Nun fragt euch selbst, ob nicht ein jeder kam.
Der Löwe überließ sich seinem Gram,
Daß seine Höhle davon widerhallte;
Denn keinen andern Tempel hat das Leugeschlecht.
Und seinem Beispiel folgend schallte
Das Wehgeschrei von Höfling und von Knecht
Am Hof, den ich für eine Stätte halte,
Wo man betrübt, vergnügt, entflammt, vergällt,
Kurz alles ist, was nur dem Herrn gefällt,
Zum mindsten aber solchen Schein erweckt,
So man's nicht sein kann in der Tat.
Chamäleons, Affen sind es, deren Tun bezweckt,
Sich anzupassen ihrem Potentat.
Man könnte sagen, daß ein Geist
Mit Leben tausend Körper speist:
So vielverzweigt auch der Verwaltungsapparat,
Kein Zweig hat einen eignen Geist.
Zurück zu der Geschichte nun.
Der Hirsch hat nicht geweint. Wie sollte er es tun?

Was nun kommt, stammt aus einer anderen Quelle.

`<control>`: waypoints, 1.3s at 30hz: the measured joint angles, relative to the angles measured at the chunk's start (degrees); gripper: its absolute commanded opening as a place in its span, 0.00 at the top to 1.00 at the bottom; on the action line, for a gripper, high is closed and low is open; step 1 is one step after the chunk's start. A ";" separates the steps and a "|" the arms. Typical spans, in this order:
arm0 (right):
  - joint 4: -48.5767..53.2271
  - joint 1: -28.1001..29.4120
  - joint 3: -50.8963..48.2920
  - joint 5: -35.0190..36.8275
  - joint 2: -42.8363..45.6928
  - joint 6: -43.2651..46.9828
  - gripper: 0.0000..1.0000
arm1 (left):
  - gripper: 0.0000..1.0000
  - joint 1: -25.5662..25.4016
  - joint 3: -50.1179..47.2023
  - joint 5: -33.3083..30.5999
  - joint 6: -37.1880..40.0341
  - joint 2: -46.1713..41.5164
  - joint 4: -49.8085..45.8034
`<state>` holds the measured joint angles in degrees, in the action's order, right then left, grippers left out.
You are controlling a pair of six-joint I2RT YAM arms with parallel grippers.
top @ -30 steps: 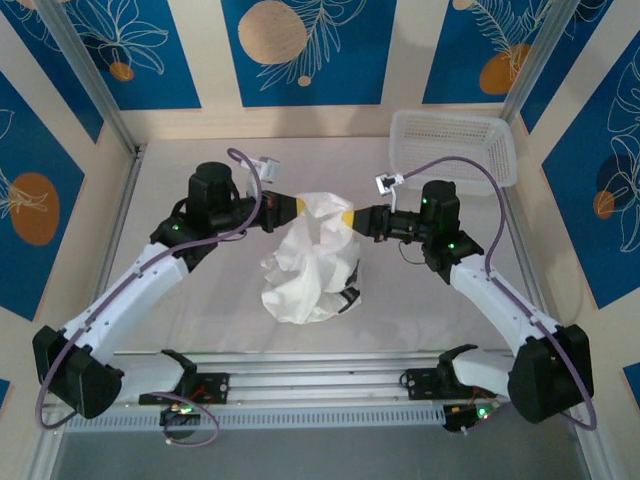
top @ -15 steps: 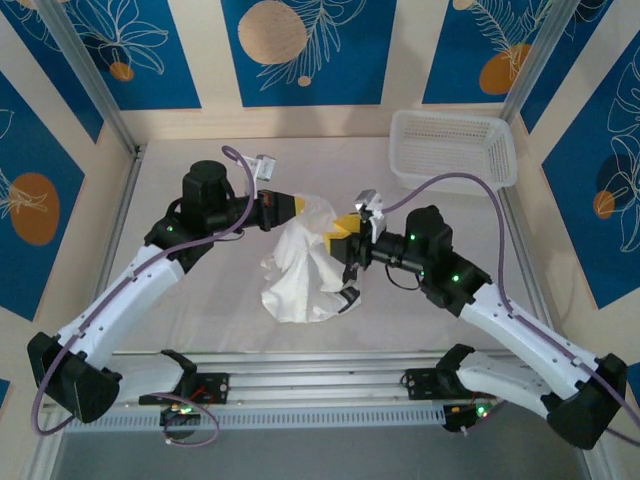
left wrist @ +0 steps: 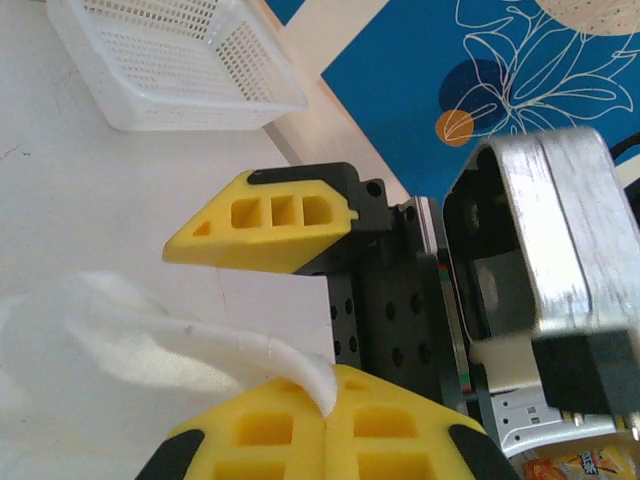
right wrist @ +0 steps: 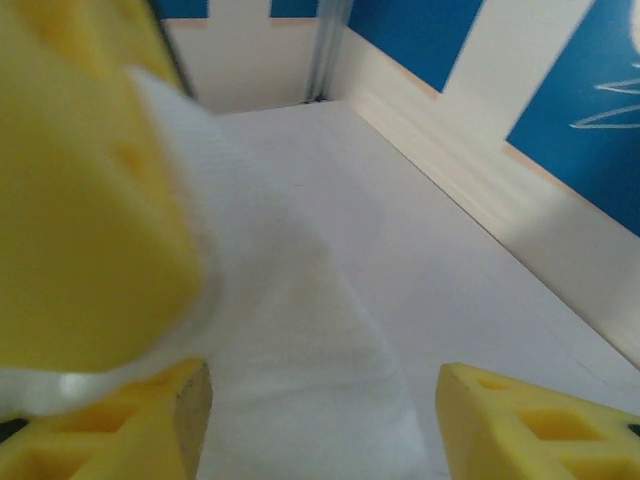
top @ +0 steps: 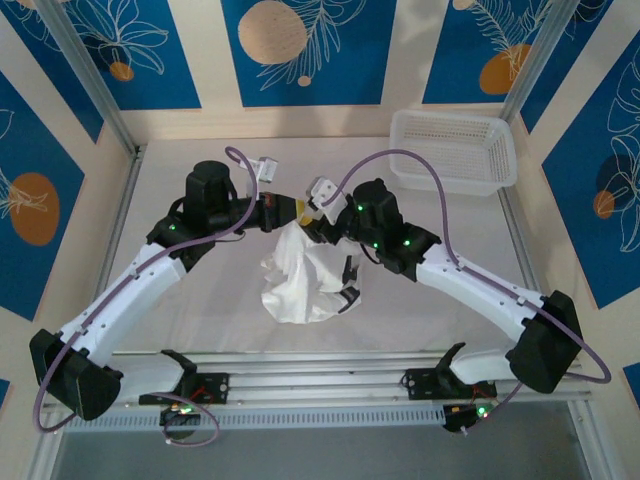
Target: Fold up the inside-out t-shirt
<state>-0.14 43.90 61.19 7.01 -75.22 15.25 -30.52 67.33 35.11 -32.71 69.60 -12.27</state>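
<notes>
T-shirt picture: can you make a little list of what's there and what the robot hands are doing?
t-shirt: white, bunched, lifted at its top, bottom on the table
left gripper: shut, pinching the shirt's top edge
right gripper: open, close beside the left one
basket: white mesh, far right corner, away from the shirt

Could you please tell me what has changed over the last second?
The right hand opened, letting go of the t-shirt, and swung left until it sits right by the left hand. The left hand stayed shut on the t-shirt; the basket did not move.
</notes>
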 measured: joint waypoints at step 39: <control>12.13 -7.43 -5.38 -2.58 4.85 -15.06 0.53 | 1.00 0.39 0.02 -1.68 1.11 0.24 -3.26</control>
<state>11.99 36.47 55.81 4.43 -70.37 0.19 -30.13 67.35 33.43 -31.59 69.84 -15.53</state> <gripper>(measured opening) 0.432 0.042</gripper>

Ihm schien der Löwin Tod gerechte Rache:
Sie war es, die ihm Weib und Sohn geraubt.
[148] Er weinte nicht. Ein Schmeichler hintertrug die Sache
Und schwor bei seinem Haupt,
Zu lachen habe dieser Hirsch gewagt.
Der Zorn des Königs, hat schon Salomo gesagt,
Ist schrecklich! (Doch kein Hirsch versteht zu lesen.)
Besonders schrecklich ist des Löwen Zorn gewesen.

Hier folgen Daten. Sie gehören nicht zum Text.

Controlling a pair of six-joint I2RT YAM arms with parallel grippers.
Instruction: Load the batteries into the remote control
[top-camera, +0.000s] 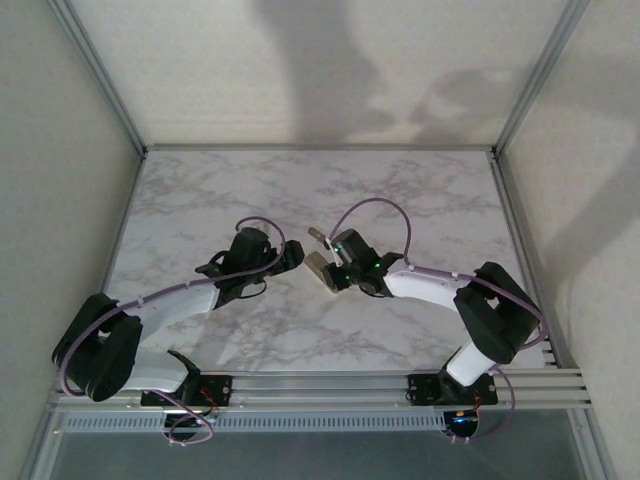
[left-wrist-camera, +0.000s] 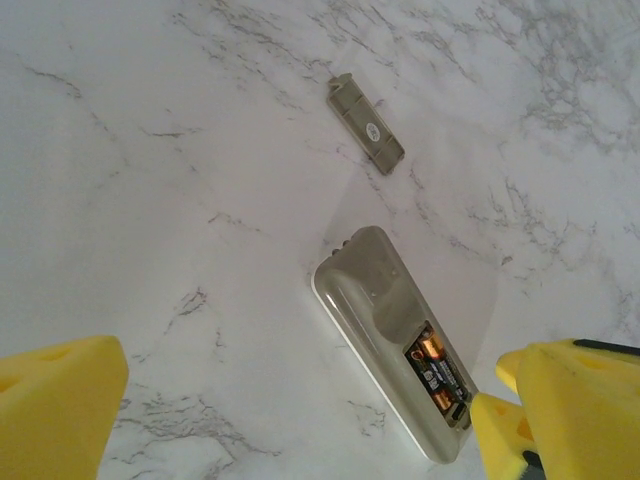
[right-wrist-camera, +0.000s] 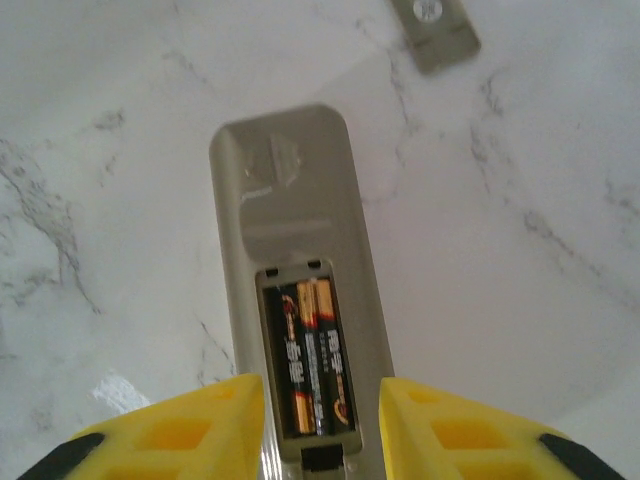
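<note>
**Remote, back up, bay open, two cells seated**

- Remote (right-wrist-camera: 290, 200): lies back-up on the table (top-camera: 400, 190), at mid-table between the two grippers. The tan rear shell faces the cameras and the battery bay at one end is uncovered. It is also seen from above (top-camera: 320, 272) and from the left wrist (left-wrist-camera: 385, 320).
- Batteries (right-wrist-camera: 310, 355): two dark cells with copper-orange ends, side by side, lengthwise inside the bay (left-wrist-camera: 437, 372).
- Cover (left-wrist-camera: 367, 123): a small grey-tan lid lying flat on the table, apart from the remote, beyond its closed end (top-camera: 317, 237).
- Left gripper (left-wrist-camera: 300, 400): jaws wide open and holding nothing. Its yellow fingers (left-wrist-camera: 60, 400) stand well to either side above the table, with the remote's bay end near the right-hand one.
- Right gripper (right-wrist-camera: 320, 440): jaws part open. Its yellow fingers (right-wrist-camera: 180, 430) stand over the bay end of the remote, one to each side of the cells. Whether they touch the shell cannot be told.
- Table: white marble pattern, walled on three sides.
</note>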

Er rief: »Derweil ein jeder klagt,
Ist dir, du Wicht, zu lachen beigefallen?
Wir werden nicht die königlichen Krallen
An dir besudeln. Kommt, ihr Untertanen,
Ihr Wölfe, rächt die Königin
Und richtet diesen Frevler hin
Als Opfer für die heiligen Manen!«
»Herr,« sprach der Hirsch, »vorbei die Zeit zum Weinen!
Das Jammern will mir überflüssig scheinen.

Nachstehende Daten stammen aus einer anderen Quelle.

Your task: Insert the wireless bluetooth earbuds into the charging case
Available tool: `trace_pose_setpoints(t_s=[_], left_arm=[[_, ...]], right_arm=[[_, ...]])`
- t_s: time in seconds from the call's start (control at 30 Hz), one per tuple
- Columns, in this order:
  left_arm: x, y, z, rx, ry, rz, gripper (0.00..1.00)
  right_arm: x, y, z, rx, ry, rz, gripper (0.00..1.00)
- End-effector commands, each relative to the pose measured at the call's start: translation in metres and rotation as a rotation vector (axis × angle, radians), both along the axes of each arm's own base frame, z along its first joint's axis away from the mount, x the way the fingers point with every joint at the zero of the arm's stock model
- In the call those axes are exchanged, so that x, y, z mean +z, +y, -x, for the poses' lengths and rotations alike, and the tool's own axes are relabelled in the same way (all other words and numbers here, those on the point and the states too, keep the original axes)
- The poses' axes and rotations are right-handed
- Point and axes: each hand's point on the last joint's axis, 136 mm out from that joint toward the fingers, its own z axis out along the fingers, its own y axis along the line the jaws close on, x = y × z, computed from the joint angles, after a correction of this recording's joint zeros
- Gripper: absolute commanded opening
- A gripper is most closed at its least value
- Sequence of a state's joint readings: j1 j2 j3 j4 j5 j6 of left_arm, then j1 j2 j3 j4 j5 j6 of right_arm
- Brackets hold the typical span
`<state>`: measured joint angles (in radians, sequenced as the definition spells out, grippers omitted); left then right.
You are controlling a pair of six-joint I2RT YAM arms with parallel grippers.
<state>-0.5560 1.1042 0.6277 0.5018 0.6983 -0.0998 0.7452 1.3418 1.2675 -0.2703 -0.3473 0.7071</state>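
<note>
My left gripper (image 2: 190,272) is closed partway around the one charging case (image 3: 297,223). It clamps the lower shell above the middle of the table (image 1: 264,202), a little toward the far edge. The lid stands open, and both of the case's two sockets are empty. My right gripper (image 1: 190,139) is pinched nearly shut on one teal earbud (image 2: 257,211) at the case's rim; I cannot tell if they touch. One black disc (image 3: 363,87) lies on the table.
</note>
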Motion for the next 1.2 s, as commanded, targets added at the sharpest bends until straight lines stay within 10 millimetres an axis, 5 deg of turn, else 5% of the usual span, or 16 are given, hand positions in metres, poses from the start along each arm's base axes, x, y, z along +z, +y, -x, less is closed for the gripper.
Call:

O daß Ihr's doch gleich mir gesehen hättet!
Denkt, Euer wertes Weib ist mir erschienen,
In Blumen sanft gebettet,
Und ich erkannte sie sogleich.
Freund, sprach sie mit verklärten Mienen,
Ich schwebe in der Götter Reich.
Laß ab, mit Trauer mir zu dienen.
Mit jenen plaudernd, die in Seligkeit mir gleich,
Darf im Elysium tausend Wonnen ich genießen.
Doch mögen noch für einige Zeit
Des Königs Tränen um mich fließen,
Denn wohl tut mir sein edles Leid.«
Kaum daß man dies vernommen,
Da rief man: »Wunder! – Himmelsglück!«
Der Löwe zog sein Urteil schnell zurück,
Statt Strafe hat der Hirsch ein Dankgeschenk bekommen.
[149] Bringt Märchen euren Fürsten dar,
Mit Schmeichellügen müßt ihr sie bedienen!
Wie tief gekränkt ihr Herz auch war,
Sie beißen an, und Freunde seid ihr ihnen.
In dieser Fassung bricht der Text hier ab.